“Día del Periodista” le llaman, y yo no sé exactamente a qué se refieren, porque, hoy por hoy, hasta los dateros y los que hacen el horóscopo son “periodistas”, y, también, son “periodistas” los que hacen notas consultando por teléfono sin ensuciarse los zapatos o los que solo voltean noticias o la “nota de prensa” que les han pasado debajo de la puerta, eso sin contar que, a veces, por flojera, las ponen tal cual y listo. Y no menciono aquí a los “periodistas” a quienes les crecen las uñas y viven de la mermelada, la coima o los entripados (publicherries), o los que han endosado su conciencia al mejor postor, porque a esos se les debería llamar delincuentes, traficantes de ideas, abigeos de conciencias.
Alguna vez trabajé en la sección “Laboral” de un periódico pequeño, de “izquierda”, lógicamente, y había que ir a las minas de tajo abierto o a los mismos socavones para conversar con los mineros sobre su situación precaria e inhumana, convertidos casi en esclavos y de los cuales nadie o muy pocos decían algo. También recorríamos los sindicatos, nuestro fotógrafo sabía bien para qué le servían los “chancabuques” y la casaca de cuero de camionero con forro de lana. Ahí aprendí que el periodista de a pie no se la lleva fácil; incluso, una vez, la Policía nos correteó a balazos y, en varias ocasiones, tuvimos que abrirnos paso a puñetes y a patadas para hacer la nota y vencer a los matones que custodiaban la fábrica, la empresa o la mina.
Cumplir con entregar la nota era un acto heroico. Muchas veces y ya con la experiencia, teníamos que llevar víveres, panes, arroz o azúcar, porque los trabajadores estaban en huelga haciendo su “olla común”, y nosotros éramos, pues, los periodistas, los que, siquiera, recibíamos una remuneración y no podíamos ser indolentes ante cientos de hermanos nuestros que la estaban pasando difícil al enfrentar a alguna patronal corrupta que no les quería subir los sueldos de hambre o reconocer sus derechos básicos.
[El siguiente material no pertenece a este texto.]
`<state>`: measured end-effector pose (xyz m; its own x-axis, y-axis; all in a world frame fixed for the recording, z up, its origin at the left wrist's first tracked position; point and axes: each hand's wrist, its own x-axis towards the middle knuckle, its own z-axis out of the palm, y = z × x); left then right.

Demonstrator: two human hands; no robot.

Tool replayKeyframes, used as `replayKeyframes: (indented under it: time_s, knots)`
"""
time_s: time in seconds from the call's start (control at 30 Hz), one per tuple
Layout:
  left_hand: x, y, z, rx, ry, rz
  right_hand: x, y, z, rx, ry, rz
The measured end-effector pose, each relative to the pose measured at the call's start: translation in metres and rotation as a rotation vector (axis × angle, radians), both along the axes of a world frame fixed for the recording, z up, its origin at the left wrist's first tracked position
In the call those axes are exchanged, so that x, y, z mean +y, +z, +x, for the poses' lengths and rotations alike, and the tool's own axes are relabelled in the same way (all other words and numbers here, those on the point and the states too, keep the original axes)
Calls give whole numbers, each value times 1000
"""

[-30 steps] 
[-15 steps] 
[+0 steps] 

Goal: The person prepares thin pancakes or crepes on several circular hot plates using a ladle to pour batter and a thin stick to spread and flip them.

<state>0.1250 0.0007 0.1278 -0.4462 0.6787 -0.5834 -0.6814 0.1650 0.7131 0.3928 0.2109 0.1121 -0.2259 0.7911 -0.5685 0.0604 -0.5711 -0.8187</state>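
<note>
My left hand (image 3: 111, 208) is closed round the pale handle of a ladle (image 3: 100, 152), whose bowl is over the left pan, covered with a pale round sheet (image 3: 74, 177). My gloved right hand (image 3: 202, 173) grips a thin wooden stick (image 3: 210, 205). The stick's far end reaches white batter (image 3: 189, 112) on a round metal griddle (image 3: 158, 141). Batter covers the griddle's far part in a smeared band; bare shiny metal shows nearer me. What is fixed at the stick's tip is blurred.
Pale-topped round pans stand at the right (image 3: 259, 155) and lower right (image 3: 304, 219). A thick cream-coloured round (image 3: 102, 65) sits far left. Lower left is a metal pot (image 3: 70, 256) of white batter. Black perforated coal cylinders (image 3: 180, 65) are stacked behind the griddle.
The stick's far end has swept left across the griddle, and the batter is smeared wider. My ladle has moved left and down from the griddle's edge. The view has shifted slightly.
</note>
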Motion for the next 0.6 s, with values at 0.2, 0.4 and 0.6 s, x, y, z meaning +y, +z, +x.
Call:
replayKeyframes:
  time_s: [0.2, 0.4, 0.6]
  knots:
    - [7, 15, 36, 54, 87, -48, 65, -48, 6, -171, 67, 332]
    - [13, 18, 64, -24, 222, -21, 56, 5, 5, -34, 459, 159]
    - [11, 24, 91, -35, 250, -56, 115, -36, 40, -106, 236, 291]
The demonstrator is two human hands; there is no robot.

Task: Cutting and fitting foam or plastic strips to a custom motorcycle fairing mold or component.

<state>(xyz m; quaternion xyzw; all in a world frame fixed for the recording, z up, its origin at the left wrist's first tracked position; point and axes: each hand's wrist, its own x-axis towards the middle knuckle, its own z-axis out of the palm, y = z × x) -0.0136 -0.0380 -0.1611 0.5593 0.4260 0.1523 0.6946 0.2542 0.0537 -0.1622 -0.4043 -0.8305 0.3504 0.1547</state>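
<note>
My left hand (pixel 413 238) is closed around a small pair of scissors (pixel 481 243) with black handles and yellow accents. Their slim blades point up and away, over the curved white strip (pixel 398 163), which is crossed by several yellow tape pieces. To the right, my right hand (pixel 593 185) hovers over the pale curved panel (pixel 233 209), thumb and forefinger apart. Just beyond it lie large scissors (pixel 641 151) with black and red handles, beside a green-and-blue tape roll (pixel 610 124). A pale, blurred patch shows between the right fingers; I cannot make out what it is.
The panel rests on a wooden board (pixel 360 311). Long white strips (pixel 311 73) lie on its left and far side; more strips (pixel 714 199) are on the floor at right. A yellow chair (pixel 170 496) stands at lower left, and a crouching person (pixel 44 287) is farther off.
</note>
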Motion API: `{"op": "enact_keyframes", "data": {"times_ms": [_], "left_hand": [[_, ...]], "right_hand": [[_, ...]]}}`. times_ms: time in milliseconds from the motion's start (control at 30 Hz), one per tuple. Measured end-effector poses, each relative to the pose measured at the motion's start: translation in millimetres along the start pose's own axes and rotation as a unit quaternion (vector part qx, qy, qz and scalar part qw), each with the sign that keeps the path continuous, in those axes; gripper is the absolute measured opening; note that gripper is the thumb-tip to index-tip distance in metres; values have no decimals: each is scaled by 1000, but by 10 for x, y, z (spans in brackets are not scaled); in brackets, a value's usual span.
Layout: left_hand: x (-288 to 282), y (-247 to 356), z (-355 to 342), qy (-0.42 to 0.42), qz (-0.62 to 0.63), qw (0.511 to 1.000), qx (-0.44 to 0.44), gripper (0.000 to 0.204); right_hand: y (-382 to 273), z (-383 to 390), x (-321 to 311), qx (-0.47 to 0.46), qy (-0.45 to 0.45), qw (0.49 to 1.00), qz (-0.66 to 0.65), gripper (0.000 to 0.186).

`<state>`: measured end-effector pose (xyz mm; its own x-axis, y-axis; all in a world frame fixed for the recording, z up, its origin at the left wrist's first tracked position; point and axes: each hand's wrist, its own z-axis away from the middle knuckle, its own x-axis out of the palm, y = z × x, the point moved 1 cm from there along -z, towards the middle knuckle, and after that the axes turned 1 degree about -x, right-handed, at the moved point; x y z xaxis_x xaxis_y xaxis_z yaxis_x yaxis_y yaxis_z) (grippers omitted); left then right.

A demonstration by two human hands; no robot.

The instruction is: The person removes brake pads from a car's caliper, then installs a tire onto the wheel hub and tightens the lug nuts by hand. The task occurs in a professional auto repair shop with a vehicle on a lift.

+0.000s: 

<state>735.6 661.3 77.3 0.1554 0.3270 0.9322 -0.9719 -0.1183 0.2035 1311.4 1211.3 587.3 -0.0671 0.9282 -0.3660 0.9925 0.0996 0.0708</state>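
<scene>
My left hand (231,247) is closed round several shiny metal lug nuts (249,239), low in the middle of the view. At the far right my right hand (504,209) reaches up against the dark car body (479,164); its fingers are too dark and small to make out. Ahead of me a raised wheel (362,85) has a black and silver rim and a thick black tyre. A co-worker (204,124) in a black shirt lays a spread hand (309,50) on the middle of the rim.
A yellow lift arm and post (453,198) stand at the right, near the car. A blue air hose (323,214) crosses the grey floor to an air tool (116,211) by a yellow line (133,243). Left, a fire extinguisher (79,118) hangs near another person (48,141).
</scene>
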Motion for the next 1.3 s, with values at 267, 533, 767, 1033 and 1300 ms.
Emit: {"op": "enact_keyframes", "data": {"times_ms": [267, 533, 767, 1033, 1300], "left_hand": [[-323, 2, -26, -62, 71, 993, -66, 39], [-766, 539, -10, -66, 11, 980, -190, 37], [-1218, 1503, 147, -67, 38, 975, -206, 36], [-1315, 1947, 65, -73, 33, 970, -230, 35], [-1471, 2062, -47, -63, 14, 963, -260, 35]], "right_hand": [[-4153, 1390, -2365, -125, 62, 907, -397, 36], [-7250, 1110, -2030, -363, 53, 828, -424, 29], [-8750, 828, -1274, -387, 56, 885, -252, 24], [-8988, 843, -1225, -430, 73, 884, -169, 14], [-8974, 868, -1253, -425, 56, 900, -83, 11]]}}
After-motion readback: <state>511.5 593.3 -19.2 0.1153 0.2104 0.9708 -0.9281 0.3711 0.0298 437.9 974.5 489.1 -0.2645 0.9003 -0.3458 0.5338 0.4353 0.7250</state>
Tomarnos una sopa caliente entre proclamas, consignas y canciones; era, pues, un honor que, poco a poco, se ha ido perdiendo.
Y es que hacer periodismo era una odisea (al modo de John Reed y Diez días que estremecieron al mundo, Tom Wolfe y La hoguera de las vanidades, o Truman Capote y su A sangre fría, etc.). Eran tiempos en que pensar diferente te costaba el pellejo o la cárcel –como ahora, dirán muchos–. Y éramos “oposición”. Nuestro carné de periodista lo metíamos en la planta del zapato, y los rollos de la cámara fotográfica los escondíamos en el termo. Éramos mal vistos por la Policía y por los que fungían de “autoridades”. Pero así se forjaron muchos buenos periodistas, y, muchos otros, se convirtieron en mártires (Uchuraccay, por ejemplo), en datos estadísticos o, cuándo no, en la prueba tangible de la impunidad y la barbarie. Por eso, a veces, no entiendo qué significa celebrar el Día del Periodista; es como si honráramos al garrote o a la horca; como si, de repente, la felicidad nos embargara por haber elegido un camino equivocado, sin posibilidad de retorno; o como si aplaudiéramos alegremente nuestro propio suicidio.
Un abrazo, amigos periodistas de a pie, hoy, 2 de octubre, o cualquier día del año.